The resulting, enormous nationwide street demonstrations promised to
make the country ungovernable. First de la Rua, his vice president,
and his entire cabinet resigned and literally fled the seething masses
of the capitol city on Dec. 20. Then, last weekend, the interim
opposition party regime that replaced de la Rua -- and that had frozen
foreign debt payments and lifted some of his regime's more onerous
steps -- also fell.

The Argentinian public's hostility to just about any potential
government is rooted in a number of factors. Two of the most obvious
are: One, its distrust of the rampant cronyism and corruption that
permeates the country's interchangeable political and economic elites.
Two, anger that the imposition of foreign demands -- not just for
usurious chunks of the country's wealth, but to dictate domestic
economic, social and political policies -- will force any government,
regardless of its lofty words, to wind up financially crushing its own
people to appease New York, London, Tokyo, and D.C.

This is a familiar story throughout the capitals of the Third World.
What is new is that the people of Argentina -- the wealthiest country
in South America -- have fought back, not merely against one or
another political party, but against the entire system of foreign
debt, resource extraction, forcibly opened markets, and economic
colonialism that is steadily widening the gap between rich and poor
throughout the world.

In U.S. media, the heavy but largely invisible hands that write the
rules of this system of global capital are widely being critiqued for
having "overplayed their hand" or "gone too far" in Argentina -- like
beating your slave and finding out he died, having not properly
absorbed the lesson of the desirability of working still harder. Such
analyses from comfortable offices in North America ignores the anger
of hundreds of thousands of Argentinians, across economic classes, who
took to the streets because their personal welfare was threatened not
by one policy adjustment or another, but by the system itself.

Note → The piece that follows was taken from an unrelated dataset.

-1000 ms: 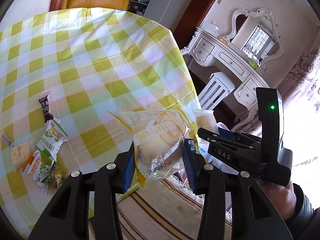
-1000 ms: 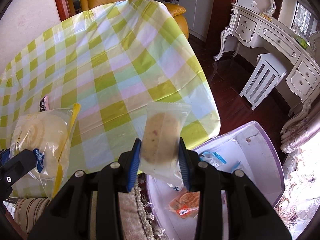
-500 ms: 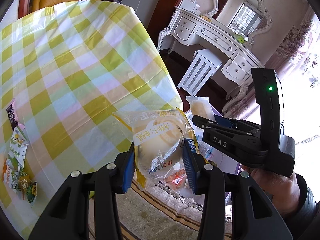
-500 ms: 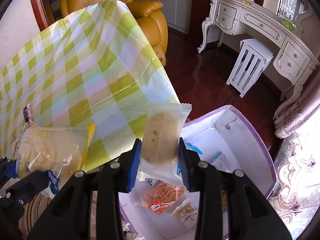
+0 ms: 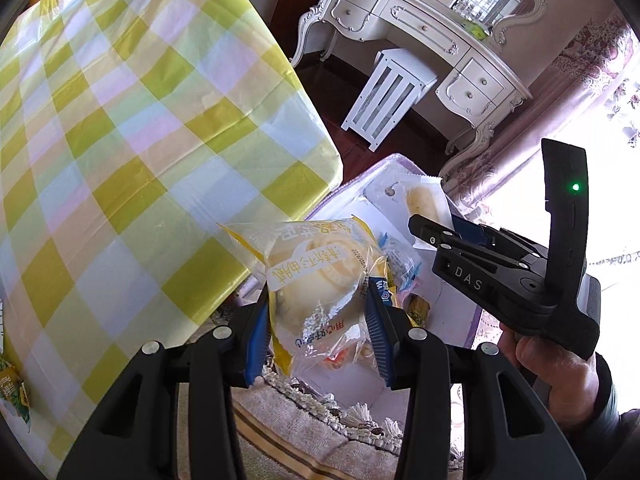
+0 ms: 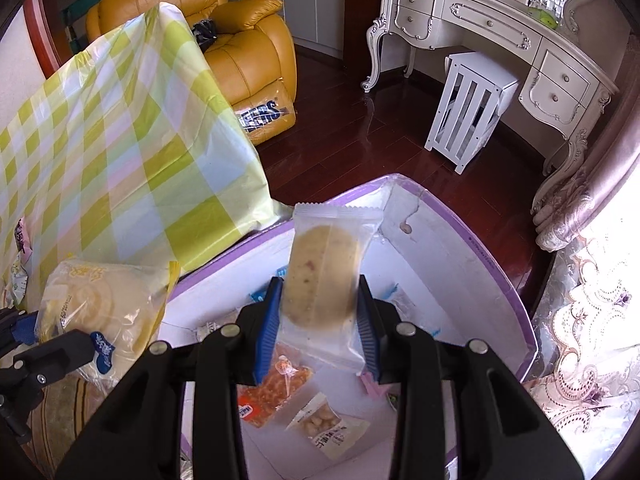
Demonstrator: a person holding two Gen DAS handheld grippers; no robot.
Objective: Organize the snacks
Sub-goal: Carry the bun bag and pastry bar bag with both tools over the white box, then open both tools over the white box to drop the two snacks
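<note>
- The white box (image 6: 472, 280) with a purple rim stands open at the top, on the floor just right of the table.
- Snack packets (image 6: 276, 388) lie on its near floor; the far inner part is mostly bare.
- The table's checked cloth (image 6: 132, 184) hangs down at the box's left rim, closing that side.
- The left gripper (image 5: 320, 328) and right gripper (image 6: 318, 320), each clamping a packet, are close side by side above the box.
- Far right, a white stool (image 6: 472, 104) and dressing table (image 6: 500, 28) stand well apart, with bare dark floor between.

Bright, perhaps overexposed window glare; fisheye-warped edges.
</note>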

While media accounts here focus on finding a new government for
Argentina -- with the subtext (as with Afghanistan) being that it can
be elected or not, so long as it respects the rules laid down up north
-- for much of the world, the current system of debt, exploitation,
and misery, not one or another set of Cabinet ministers that
implements it, is what must be replaced.

This, of course, is precisely the same agenda that has inspired young
activists in two years of street demonstrations from Seattle to D.C.
to Quebec to Genoa. The difference between Genoa and Buenos Aires is
the difference between being horrified by principles and being unable
to feed your children. It's the difference between breaking a window
at Starbucks and going home, in Seattle, and staying until you
overthrow the government, in Buenos Aires. The United States and other
lendor countries, and the financial institutions (like the IMF) that
they control, need to get serious about debt relief and improving the
fate of the world's dispossessed. Otherwise, Americans' security and
comfort, and the economic empire that makes it possible, will be
threatened by far more than a few zealots in a cave in 2002. The
anti-WTO protests in Seattle inspired like- minded people across North
America and Europe to launch similar protests.

Argentina could mark a similar, but far more serious, watershed.